In the listing below, locate the line that contains "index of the" and the line that contains "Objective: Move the". Restate word for word those two lines and every line between them, and nothing else.
━━━━━━
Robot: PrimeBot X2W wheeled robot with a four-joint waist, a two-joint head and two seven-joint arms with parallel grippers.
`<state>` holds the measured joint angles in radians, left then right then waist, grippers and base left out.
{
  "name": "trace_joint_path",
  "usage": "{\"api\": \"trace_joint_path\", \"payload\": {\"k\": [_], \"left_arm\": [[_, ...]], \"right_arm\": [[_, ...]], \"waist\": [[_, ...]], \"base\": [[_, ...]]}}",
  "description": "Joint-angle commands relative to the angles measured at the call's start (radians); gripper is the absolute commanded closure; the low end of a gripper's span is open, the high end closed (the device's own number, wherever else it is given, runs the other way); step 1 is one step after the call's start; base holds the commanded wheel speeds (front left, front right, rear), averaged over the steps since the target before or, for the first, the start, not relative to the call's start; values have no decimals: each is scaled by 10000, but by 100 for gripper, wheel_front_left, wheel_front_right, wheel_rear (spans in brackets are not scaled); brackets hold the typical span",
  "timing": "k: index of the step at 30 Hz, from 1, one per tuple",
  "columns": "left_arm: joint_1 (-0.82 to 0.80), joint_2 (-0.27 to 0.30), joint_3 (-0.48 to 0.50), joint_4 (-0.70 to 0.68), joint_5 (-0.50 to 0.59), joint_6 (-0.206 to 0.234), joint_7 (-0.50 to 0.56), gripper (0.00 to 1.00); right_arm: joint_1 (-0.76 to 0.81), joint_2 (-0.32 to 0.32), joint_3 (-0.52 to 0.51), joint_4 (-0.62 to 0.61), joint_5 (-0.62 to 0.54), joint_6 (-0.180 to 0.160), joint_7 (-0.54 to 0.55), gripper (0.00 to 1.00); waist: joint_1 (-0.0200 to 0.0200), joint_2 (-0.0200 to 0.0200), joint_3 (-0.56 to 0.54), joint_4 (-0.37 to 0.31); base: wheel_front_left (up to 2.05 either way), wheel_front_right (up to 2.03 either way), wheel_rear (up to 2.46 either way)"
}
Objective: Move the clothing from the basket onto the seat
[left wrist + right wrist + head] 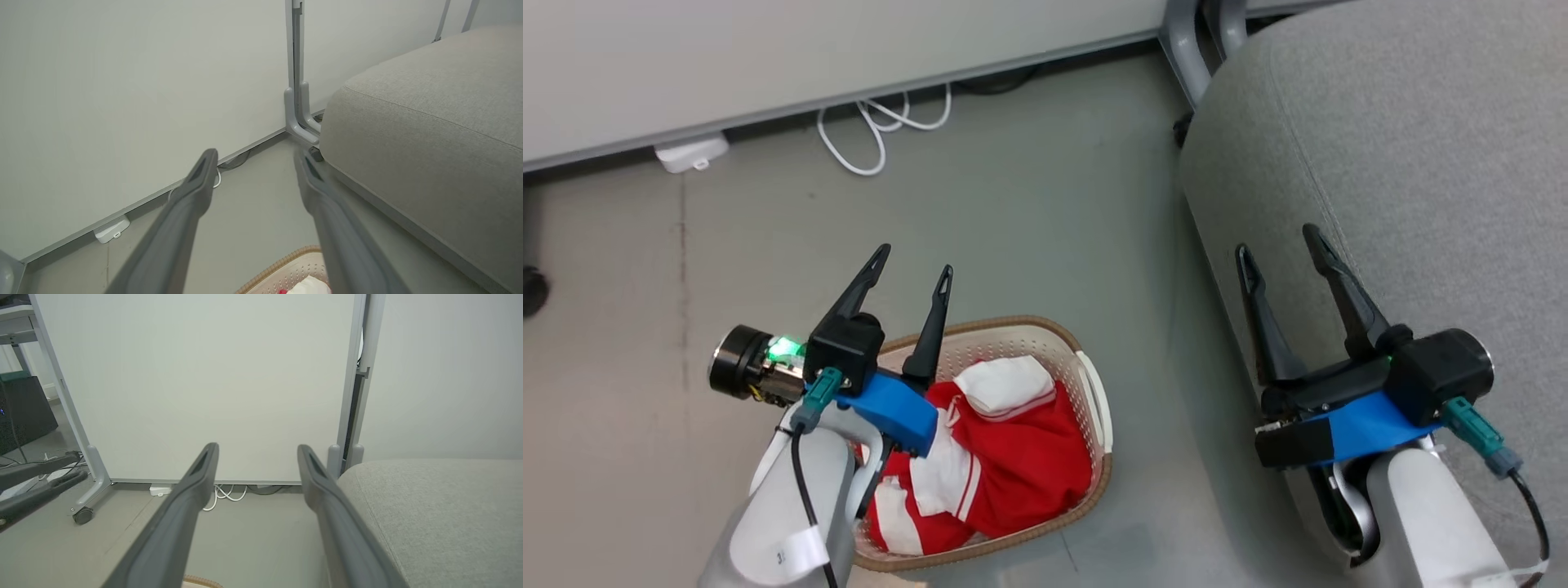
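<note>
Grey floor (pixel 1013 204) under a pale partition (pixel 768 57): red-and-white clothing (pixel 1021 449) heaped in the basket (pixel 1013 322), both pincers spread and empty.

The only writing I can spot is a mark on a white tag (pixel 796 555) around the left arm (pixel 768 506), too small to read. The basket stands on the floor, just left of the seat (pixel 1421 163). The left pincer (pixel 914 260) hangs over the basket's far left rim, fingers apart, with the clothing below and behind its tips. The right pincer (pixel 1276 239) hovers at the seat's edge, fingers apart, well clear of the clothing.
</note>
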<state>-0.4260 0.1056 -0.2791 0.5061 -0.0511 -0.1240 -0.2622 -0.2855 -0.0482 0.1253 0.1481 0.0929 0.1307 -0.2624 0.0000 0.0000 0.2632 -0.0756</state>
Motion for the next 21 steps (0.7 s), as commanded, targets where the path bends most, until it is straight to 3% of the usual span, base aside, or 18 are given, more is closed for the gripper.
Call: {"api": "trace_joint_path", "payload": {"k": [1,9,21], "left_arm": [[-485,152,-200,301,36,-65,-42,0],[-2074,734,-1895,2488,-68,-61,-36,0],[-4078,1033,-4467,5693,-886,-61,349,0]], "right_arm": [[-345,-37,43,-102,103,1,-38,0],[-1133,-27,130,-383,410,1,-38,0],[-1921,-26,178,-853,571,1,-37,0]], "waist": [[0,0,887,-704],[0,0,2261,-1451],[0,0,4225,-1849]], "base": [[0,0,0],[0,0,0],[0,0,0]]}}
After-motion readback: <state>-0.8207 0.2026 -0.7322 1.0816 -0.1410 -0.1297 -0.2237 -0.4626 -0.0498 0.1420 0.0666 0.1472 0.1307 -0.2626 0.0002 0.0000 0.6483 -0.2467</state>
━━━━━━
*Solution for this exercise*.
  "timing": "k: index of the step at 30 Hz, from 1, one per tuple",
  "columns": "left_arm: joint_1 (-0.82 to 0.80), joint_2 (-0.27 to 0.30), joint_3 (-0.48 to 0.50), joint_4 (-0.70 to 0.68), joint_5 (-0.50 to 0.59), joint_6 (-0.206 to 0.234), joint_7 (-0.50 to 0.56), gripper (0.00 to 1.00); right_arm: joint_1 (-0.76 to 0.81), joint_2 (-0.32 to 0.32), joint_3 (-0.52 to 0.51), joint_4 (-0.62 to 0.61), joint_5 (-0.62 to 0.54), joint_6 (-0.180 to 0.160), joint_7 (-0.54 to 0.55), gripper (0.00 to 1.00); waist: joint_1 (-0.0200 to 0.0200), joint_2 (-0.0200 to 0.0200), joint_3 (-0.56 to 0.54), joint_4 (-0.37 to 0.31); base: wheel_front_left (up to 2.05 either way), wheel_front_right (up to 2.03 either way), wheel_rear (up to 2.46 either way)"
}
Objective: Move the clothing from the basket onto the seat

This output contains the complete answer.